Changes to forest conservation act delayed after new objections


A proposal to redefine India’s forests is back to the drawing board as the tribal affairs ministry and several states raised concerns that the proposed modifications are not in sync with the law that protects the rights of forest dwellers.

The environment ministry had put out a consultation paper on amending the Forest Conservation Act of 1980 on October 2 for public comments. It received over 5,000 comments from individuals, state governments and experts, according to officials familiar with the matter.

One of the main objectives of the amendment was to clarify the scope of application of the act. Until December 1996, provisions of the Forest Conservation Act only applied to forests notified under the Indian Forest Act of 1927 or any other local law, and to those managed by the forest department. But a 1996 Supreme Court judgement ordered that all areas that conformed to the dictionary meaning of forest were to be also considered as forests.
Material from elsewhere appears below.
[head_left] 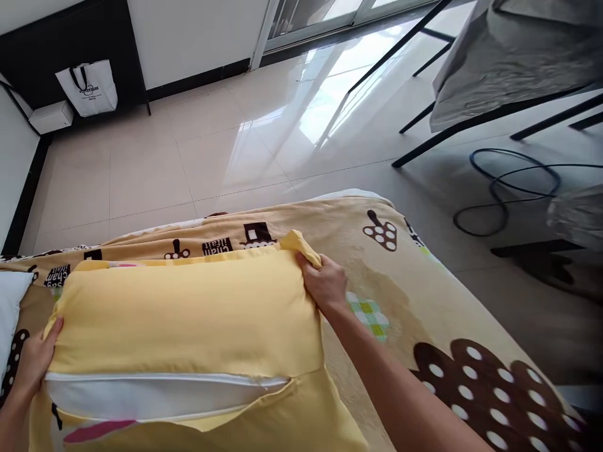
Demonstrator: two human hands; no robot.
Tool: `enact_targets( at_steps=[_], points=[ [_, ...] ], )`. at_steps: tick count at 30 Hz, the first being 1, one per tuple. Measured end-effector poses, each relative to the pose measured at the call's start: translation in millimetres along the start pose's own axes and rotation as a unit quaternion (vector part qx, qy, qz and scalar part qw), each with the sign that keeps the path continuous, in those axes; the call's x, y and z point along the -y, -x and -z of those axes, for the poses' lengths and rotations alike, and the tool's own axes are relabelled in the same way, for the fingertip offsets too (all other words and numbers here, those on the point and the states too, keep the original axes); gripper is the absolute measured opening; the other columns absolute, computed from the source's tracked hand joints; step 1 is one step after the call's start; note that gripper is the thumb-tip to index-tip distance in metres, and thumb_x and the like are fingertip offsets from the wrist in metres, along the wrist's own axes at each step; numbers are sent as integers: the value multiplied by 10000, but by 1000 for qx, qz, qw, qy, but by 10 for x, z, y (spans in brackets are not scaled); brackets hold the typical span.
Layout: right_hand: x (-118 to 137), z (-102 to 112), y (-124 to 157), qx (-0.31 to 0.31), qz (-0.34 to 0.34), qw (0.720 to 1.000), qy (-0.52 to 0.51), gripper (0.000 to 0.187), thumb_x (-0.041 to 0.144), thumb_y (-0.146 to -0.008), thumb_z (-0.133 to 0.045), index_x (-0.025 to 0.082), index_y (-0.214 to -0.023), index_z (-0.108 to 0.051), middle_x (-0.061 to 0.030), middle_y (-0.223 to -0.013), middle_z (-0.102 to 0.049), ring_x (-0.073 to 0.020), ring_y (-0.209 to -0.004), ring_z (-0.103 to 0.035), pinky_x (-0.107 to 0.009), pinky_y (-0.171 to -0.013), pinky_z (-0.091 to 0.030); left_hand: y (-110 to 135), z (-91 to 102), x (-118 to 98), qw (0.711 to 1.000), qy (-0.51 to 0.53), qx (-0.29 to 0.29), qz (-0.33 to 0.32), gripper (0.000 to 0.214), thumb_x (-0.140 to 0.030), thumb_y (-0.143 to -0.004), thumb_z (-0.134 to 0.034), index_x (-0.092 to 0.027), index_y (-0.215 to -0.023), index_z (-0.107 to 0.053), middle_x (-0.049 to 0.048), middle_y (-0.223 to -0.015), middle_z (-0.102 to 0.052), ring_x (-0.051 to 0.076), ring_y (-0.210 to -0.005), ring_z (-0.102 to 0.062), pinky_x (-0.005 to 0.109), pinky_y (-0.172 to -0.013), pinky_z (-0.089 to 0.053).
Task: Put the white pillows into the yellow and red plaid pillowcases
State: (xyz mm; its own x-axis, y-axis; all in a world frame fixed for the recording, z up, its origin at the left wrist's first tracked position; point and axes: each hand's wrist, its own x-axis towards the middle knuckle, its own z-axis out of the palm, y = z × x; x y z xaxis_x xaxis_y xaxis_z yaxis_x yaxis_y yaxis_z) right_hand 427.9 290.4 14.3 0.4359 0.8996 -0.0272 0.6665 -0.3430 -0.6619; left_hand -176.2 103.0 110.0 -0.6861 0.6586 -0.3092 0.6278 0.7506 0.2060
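A yellow pillowcase (188,314) lies before me on the bed, bulging with the white pillow (155,397) inside it. The white pillow shows through a long zip opening across the near half, and part of a pink print is visible below it. My right hand (325,282) grips the far right corner, with its fingers closed round the bunched yellow cloth. At the left edge of the pillowcase is my left hand (38,358), thumb on top of the cloth and the other fingers mostly hidden underneath.
A tan patterned blanket (396,276) covers the bed. Part of another white pillow (12,301) shows at the far left. Beyond the bed are a tiled floor (141,176), a white bag (89,88), a white box (51,117), a covered black-legged table (494,75) and a coiled cable (506,188).
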Motion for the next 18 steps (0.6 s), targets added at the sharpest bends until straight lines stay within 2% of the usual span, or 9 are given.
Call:
enact_targets(
  at_steps=[1, 3, 5, 6, 9, 11, 12, 14, 18],
  points=[
    [28, -6, 29, -4, 18, 999, 30, 397, 557, -830, -485, 205, -772, -660, -117, -628, -636, -243, -589, -585, -351, -561, -428, 79, -26, 19, 999, -29, 11, -4, 644, -673, -798, -415, -114, -878, -727, 161, -800, -744, 366, -872, -695, 427, -723, -544],
    [217, -93, 269, -11, 76, 995, 70, 442, 530, -847, -490, 155, -993, -672, -189, -864, -697, -298, -795, -656, -404, -700, -477, 249, -160, -100, 992, -95, -40, -70, 591, -566, -847, -377, -113, -1054, -696, 187, -1000, -741, 378, -1041, -656, 507, -917, -483],
    [542, -278, 732, 18, 159, 985, 68, 497, 486, -884, -477, 145, -1225, -600, -222, -1186, -652, -328, -1095, -616, -458, -891, -462, 452, -395, -442, 969, -110, -109, -193, 547, -454, -900, -342, -144, -1278, -589, 174, -1305, -631, 334, -1265, -539, 531, -1088, -349],
    [718, -398, 1005, 65, 226, 971, 52, 507, 449, -922, -442, 158, -1327, -537, -206, -1300, -606, -308, -1215, -559, -461, -975, -431, 558, -544, -673, 951, -101, -124, -263, 537, -413, -928, -320, -177, -1368, -516, 142, -1432, -535, 291, -1360, -452, 511, -1143, -286],
    [1035, -736, 1644, 256, 385, 886, 43, 529, 471, -957, -425, 268, -1446, -442, -101, -1490, -470, -239, -1385, -411, -442, -1125, -322, 766, -1040, -1308, 899, -94, -18, -428, 523, -368, -978, -286, -289, -1489, -365, 45, -1568, -364, 212, -1471, -277, 473, -1202, -194],
    [928, -835, 1696, 294, 359, 881, 89, 545, 492, -962, -405, 254, -1450, -448, -100, -1530, -409, -248, -1427, -347, -480, -1162, -261, 693, -1290, -1412, 882, -105, 45, -457, 525, -424, -978, -320, -304, -1486, -376, 41, -1562, -375, 212, -1465, -289, 473, -1207, -187],
    [788, -833, 1601, 294, 320, 892, 121, 559, 501, -963, -390, 241, -1456, -443, -103, -1545, -380, -257, -1444, -316, -508, -1174, -226, 580, -1355, -1328, 898, -108, 38, -425, 537, -457, -970, -335, -288, -1476, -397, 57, -1558, -381, 231, -1466, -285, 496, -1208, -172],
    [441, -748, 1273, 290, 234, 912, 173, 590, 530, -958, -365, 252, -1476, -409, -86, -1572, -326, -263, -1465, -266, -550, -1184, -172, 243, -1352, -940, 951, -100, -12, -292, 567, -512, -951, -341, -258, -1447, -447, 87, -1557, -379, 280, -1476, -255, 566, -1197, -141],
    [55, -493, 753, 348, 147, 911, 166, 623, 555, -934, -348, 284, -1494, -365, -49, -1584, -307, -238, -1473, -246, -541, -1182, -193, -381, -1046, 86, 983, -26, 107, -149, 674, -569, -916, -284, -174, -1437, -449, 120, -1491, -472, 250, -1417, -384, 433, -1153, -332]
  ],
)
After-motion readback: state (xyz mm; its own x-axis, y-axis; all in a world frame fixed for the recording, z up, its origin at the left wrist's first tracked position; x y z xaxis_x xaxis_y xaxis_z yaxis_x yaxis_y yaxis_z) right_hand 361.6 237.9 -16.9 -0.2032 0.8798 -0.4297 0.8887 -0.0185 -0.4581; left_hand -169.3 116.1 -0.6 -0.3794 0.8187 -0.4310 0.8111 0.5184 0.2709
“Identification of such land is subjective and arbitrary to some extent. This leads to ambiguity and has been observed to have resulted into a lot of resentment and resistance, particularly from private individuals and organisations. Considering any private area as forest would restrict the right of an individual to use his/her own land for any non-forestry activity,” the ministry had said in the consultation paper.

But a major concern raised by state governments and the tribal affairs ministry was whether application of the Forest Rights Act of 2006 will be affected based on changes brought in to the scope of forests law due to the modifications.

“The Forest Rights Act and the Forest Conservation Act are two different legislations. The Forest Rights Act is very clear that no member of a forest dwelling scheduled tribe or other traditional forest dwellers shall be evicted or removed from the forest land under his occupation till the recognition and verification procedure is complete,” an official of the tribal affairs said on condition of anonymity. “So that is our position, which has been communicated to the environment ministry.”

The forest rights law defines forest land as any land falling within any forest area. It includes unclassified forests, non-demarcated forests, existing or deemed forests, protected forests, reserved forests, sanctuaries and national parks.

“It completely depends on the states as to where forest rights need to be recognised and whether that process of recognising forest rights is complete. We already held public consultations and over 5,000 comments have been received, which we have compiled,” an environment ministry official said, declining to be named. “But on certain issues like the reconciliation with FRA, more deliberations are needed.”

The modifications also propose to raise private plantations on forest land that can be harvested. One of India’s voluntary contributions under the Paris climate pact is to expand carbon sinks by an additional 2.5-3 billion tonnes through more forest and tree cover by 2030. To achieve it, extensive plantations are needed in all available land outside government forests, the paper said.

“But to ensure this, there is a need to dispel the apprehension among tree growers that vegetation or tree plantation raised on their private/non-forest lands will attract the provisions of the (forest conservation) Act,” the paper stated.

“The ministry’s tentative approach to amend the jurisdiction of the forest conservation act reflects the vexed history of how forest lands have come to be governed through centralized statutes and judicial decisions over the last five decades,” said Kanchi Kohli, legal researcher at the Centre for Policy Research, a think tank.

“This law cannot be tweaked for selective unlocking of lands to encourage private plantations,” she said. “The lands under the regulatory definition of forests are of huge concern to both farmers and forest dwellers belonging to adivasi, Dalit and other forest-dependent communities.”